Exercise requirements:
Within the listing below, the lines to output run from the one containing "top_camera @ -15" through the one containing "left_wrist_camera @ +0"; copy them exactly and nothing else.

Stored data:
◇ ◇ ◇ ◇ ◇ ◇ ◇
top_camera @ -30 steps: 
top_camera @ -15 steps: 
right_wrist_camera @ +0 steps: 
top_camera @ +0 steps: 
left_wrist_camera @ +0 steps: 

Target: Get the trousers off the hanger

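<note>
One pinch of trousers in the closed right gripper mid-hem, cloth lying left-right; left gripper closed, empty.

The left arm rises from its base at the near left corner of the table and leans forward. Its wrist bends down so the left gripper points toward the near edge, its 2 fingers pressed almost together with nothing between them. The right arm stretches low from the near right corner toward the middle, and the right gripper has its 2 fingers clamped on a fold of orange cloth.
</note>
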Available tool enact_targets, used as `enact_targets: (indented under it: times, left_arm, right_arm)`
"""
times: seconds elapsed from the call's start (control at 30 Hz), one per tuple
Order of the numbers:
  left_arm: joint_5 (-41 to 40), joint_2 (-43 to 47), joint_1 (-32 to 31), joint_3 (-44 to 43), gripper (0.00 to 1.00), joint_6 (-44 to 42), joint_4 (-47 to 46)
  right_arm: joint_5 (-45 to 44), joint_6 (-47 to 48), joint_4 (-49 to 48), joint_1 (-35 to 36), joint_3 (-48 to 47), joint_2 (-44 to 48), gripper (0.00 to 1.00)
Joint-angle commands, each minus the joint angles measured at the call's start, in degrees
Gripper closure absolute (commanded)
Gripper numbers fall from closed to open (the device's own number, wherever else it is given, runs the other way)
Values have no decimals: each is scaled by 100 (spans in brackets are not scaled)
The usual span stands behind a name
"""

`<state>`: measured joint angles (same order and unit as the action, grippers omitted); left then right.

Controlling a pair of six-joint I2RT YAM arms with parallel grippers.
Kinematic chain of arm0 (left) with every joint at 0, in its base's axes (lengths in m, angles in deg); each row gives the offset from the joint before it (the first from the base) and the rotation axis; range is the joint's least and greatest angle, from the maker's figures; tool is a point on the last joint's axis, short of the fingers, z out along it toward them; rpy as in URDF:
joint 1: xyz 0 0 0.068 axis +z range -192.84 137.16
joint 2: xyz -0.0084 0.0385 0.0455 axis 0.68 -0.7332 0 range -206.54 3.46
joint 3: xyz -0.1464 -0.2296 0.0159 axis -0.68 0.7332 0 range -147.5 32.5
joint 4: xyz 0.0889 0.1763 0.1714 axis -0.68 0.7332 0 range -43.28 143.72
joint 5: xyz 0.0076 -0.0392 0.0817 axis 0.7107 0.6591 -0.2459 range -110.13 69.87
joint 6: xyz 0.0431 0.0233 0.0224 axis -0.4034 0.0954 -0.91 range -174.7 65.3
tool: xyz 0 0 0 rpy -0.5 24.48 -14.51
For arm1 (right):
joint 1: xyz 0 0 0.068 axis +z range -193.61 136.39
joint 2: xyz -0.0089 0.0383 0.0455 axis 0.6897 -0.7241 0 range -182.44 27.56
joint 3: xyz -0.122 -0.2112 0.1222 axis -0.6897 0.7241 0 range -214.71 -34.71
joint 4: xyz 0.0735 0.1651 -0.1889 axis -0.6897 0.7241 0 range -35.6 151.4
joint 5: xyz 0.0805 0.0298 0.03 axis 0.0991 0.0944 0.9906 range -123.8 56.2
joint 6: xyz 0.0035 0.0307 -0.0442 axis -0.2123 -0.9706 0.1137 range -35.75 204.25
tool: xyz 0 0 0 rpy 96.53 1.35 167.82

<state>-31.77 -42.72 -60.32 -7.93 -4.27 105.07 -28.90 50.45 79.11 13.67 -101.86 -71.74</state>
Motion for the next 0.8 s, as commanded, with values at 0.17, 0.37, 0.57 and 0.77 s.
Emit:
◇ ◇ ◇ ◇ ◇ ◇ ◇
Problem solution:
top_camera @ -15 steps: 
right_wrist_camera @ +0 steps: 
top_camera @ +0 steps: 
left_wrist_camera @ +0 steps: 

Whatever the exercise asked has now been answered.